> **EXERCISE REQUIREMENTS**: All entries below are to be set down again, identical to the source.

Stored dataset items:
+---+

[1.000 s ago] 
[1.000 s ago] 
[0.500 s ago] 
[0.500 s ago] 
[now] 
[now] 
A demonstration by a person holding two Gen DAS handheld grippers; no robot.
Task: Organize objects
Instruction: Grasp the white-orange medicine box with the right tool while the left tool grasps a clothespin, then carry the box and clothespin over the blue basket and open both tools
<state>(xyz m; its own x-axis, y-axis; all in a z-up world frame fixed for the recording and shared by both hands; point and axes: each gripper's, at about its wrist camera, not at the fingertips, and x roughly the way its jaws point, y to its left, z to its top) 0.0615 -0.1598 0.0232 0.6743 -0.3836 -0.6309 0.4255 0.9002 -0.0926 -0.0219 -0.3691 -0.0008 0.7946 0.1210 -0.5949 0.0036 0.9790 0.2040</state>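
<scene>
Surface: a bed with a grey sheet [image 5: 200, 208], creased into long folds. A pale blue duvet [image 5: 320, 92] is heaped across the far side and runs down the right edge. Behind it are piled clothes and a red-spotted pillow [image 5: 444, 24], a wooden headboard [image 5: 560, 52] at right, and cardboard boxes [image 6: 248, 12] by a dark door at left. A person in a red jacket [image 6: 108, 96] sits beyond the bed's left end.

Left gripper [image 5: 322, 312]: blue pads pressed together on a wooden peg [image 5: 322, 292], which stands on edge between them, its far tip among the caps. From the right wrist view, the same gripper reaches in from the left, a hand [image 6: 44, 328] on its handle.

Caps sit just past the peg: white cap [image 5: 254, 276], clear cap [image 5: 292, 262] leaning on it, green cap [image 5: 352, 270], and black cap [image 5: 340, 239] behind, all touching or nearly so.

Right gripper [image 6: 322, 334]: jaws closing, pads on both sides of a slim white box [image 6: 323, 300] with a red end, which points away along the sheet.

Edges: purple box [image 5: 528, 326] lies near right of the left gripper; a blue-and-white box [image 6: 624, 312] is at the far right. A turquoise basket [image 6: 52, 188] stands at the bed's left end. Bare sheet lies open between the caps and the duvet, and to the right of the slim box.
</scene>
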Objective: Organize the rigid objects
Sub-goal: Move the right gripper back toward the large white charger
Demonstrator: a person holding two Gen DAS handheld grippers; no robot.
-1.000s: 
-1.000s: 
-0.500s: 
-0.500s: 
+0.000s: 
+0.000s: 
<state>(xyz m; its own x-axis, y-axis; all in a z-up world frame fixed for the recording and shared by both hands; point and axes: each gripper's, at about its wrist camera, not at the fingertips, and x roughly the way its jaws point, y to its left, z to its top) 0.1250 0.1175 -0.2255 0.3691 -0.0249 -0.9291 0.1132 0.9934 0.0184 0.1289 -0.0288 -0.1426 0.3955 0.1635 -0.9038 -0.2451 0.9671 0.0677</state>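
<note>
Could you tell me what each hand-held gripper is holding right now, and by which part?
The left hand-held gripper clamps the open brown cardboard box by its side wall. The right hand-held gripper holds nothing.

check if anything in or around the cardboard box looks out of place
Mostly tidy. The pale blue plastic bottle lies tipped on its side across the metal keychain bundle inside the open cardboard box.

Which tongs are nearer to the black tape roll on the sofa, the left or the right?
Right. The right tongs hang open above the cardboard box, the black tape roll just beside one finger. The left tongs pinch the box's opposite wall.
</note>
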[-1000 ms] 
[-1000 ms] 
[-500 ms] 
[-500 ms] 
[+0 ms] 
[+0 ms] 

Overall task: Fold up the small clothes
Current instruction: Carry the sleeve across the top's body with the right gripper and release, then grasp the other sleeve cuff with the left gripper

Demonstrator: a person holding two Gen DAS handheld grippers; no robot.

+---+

> **EXERCISE RESPONSE**:
[1.000 s ago] 
[1.000 s ago] 
[0.500 s ago] 
[0.500 s ago] 
[now] 
[now] 
A demonstration by a person holding two Gen DAS handheld grippers; no robot.
Task: Organize objects
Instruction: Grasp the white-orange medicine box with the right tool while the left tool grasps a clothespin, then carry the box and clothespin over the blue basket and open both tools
<state>(xyz m; its own x-axis, y-axis; all in a z-up world frame fixed for the recording and shared by both hands; point and axes: each gripper's, at about its wrist camera, not at the fingertips, and x roughly the way its jaws point, y to its left, z to its top) 0.0615 -0.1598 0.0232 0.6743 -0.3836 -0.6309 0.4255 0.9002 -0.0926 -0.0219 -0.3691 -0.0008 0.7946 0.1210 -0.5949 0.0036 0.9790 0.2040</state>
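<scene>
Surface: a bed with a grey sheet [image 5: 200, 208], creased into long folds. A pale blue duvet [image 5: 320, 92] is heaped across the far side and runs down the right edge. Behind it are piled clothes and a red-spotted pillow [image 5: 444, 24], a wooden headboard [image 5: 560, 52] at right, and cardboard boxes [image 6: 248, 12] by a dark door at left. A person in a red jacket [image 6: 108, 96] sits beyond the bed's left end.

Left gripper [image 5: 322, 312]: blue pads pressed together on a wooden peg [image 5: 322, 292], which stands on edge between them, its far tip among the caps. From the right wrist view, the same gripper reaches in from the left, a hand [image 6: 44, 328] on its handle.

Caps sit just past the peg: white cap [image 5: 254, 276], clear cap [image 5: 292, 262] leaning on it, green cap [image 5: 352, 270], and black cap [image 5: 340, 239] behind, all touching or nearly so.

Right gripper [image 6: 322, 334]: jaws closing, pads on both sides of a slim white box [image 6: 323, 300] with a red end, which points away along the sheet.

Edges: purple box [image 5: 528, 326] lies near right of the left gripper; a blue-and-white box [image 6: 624, 312] is at the far right. A turquoise basket [image 6: 52, 188] stands at the bed's left end. Bare sheet lies open between the caps and the duvet, and to the right of the slim box.
</scene>
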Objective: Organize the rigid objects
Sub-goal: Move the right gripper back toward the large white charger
Demonstrator: a person holding two Gen DAS handheld grippers; no robot.
-1.000s: 
-1.000s: 
-0.500s: 
-0.500s: 
+0.000s: 
+0.000s: 
<state>(xyz m; its own x-axis, y-axis; all in a z-up world frame fixed for the recording and shared by both hands; point and axes: each gripper's, at about its wrist camera, not at the fingertips, and x roughly the way its jaws point, y to its left, z to its top) 0.1250 0.1175 -0.2255 0.3691 -0.0249 -0.9291 0.1132 0.9934 0.0184 0.1289 -0.0288 -0.1426 0.3955 0.1635 -0.9038 -0.2451 0.9671 0.0677</state>
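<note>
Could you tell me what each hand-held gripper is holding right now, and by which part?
The left hand-held gripper clamps the open brown cardboard box by its side wall. The right hand-held gripper holds nothing.

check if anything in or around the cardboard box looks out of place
Mostly tidy. The pale blue plastic bottle lies tipped on its side across the metal keychain bundle inside the open cardboard box.

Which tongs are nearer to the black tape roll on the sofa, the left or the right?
Right. The right tongs hang open above the cardboard box, the black tape roll just beside one finger. The left tongs pinch the box's opposite wall.
</note>
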[-1000 ms] 
[-1000 ms] 
[-500 ms] 
[-500 ms] 
[+0 ms] 
[+0 ms] 

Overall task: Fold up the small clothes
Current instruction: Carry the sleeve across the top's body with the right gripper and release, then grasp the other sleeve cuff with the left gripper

Demonstrator: a person holding two Gen DAS handheld grippers; no robot.

There is no more to add to the answer.